Published by National Institutes of Health | U.S. Department of Health & Human Services | Metadata Last Checked: September 06, 2025 | Last Modified: 2025-09-06
Background FtsZ, the major cytoskeletal protein in bacterial cytokinesis, assembles in vitro into protofilaments, which can further associate into sheets, bundles or tubes. We have constructed 16 site-directed mutants of E. coli ftsZ, and tested them for GTP hydrolysis and assembly in vitro, and for their ability to complement the temperature sensitive ftsZ84 mutation in E. coli. Results The mutants were grouped into three classes. Benign mutants, which mapped mostly to the front and back surface of the protofilament, were able to complement ftsZ84 in vivo and showed normal assembly in vitro. GTP contact mutations had less than 10% of wild type GTPase activity. They could all assemble in vitro, and several of these mutants could complement ftsZ84. A third, and newly discovered, class of mutations mapped to the sides of the protofilaments.

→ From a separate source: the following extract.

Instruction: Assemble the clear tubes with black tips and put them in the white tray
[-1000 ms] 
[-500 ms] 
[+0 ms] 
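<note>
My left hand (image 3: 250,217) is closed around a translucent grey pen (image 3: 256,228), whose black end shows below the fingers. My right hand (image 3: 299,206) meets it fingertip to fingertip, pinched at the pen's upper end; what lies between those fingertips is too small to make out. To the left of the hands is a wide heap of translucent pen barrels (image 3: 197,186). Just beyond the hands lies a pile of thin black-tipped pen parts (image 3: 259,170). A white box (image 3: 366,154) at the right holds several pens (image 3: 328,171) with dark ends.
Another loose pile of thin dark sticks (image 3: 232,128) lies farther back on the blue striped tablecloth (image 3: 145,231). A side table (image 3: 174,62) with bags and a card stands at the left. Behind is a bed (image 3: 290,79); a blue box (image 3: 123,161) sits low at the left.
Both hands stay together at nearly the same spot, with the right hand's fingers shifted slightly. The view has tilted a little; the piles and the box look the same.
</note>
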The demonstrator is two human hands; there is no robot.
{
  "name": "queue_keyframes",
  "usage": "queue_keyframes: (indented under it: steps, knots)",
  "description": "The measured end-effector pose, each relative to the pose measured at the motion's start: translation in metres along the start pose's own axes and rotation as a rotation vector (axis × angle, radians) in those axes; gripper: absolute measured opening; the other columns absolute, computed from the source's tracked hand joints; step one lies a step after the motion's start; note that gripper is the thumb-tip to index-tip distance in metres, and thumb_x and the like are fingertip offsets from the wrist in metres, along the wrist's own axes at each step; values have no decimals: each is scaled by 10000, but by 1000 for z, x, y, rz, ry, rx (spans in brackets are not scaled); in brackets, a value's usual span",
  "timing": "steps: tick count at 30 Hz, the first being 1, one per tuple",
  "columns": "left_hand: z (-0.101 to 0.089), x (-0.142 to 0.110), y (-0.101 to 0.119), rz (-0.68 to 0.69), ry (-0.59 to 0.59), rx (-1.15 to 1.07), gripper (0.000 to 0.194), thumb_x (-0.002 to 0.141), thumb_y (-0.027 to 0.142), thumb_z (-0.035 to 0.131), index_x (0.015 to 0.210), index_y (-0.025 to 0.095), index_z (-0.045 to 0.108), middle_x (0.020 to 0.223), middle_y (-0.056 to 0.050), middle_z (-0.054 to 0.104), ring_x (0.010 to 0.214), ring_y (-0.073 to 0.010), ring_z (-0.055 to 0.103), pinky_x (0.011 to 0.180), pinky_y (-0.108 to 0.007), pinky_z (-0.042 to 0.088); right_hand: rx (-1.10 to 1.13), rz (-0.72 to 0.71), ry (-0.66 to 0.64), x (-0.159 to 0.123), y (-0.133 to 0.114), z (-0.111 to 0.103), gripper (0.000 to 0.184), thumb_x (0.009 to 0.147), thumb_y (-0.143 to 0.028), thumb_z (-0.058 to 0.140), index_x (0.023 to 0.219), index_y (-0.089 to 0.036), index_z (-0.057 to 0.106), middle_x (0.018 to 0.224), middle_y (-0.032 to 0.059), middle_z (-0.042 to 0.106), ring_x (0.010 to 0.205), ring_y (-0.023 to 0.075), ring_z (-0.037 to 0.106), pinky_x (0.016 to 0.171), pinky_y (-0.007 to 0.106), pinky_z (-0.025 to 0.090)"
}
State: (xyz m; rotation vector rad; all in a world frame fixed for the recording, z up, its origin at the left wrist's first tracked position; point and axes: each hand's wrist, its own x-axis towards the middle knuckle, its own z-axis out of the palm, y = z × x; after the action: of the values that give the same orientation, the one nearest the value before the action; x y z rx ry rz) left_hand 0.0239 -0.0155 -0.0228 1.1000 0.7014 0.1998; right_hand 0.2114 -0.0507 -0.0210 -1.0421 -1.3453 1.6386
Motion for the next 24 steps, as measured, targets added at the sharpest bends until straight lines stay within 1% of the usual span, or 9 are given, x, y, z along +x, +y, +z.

These lateral mutants had mostly normal GTPase and assembly in vitro, but none of them complemented ftsZ84. The non-complementing mutants showed greatly reduced expression from the pBS58 vector, suggesting possible dominant negative effects. Conclusions Several mutants with greatly reduced GTPase could still complement ftsZ84, suggesting that the high level of GTPase observed in vitro is not essential for in vivo function. All of the lateral mutants failed to complement ftsZ84, which suggests that these surfaces of the protofilaments are important for function in cell division. These lateral surfaces may mediate association of FtsZ protofilaments into pairs or small sheets, although their structure is apparently different from the sheets assembled in DEAE dextran or calcium.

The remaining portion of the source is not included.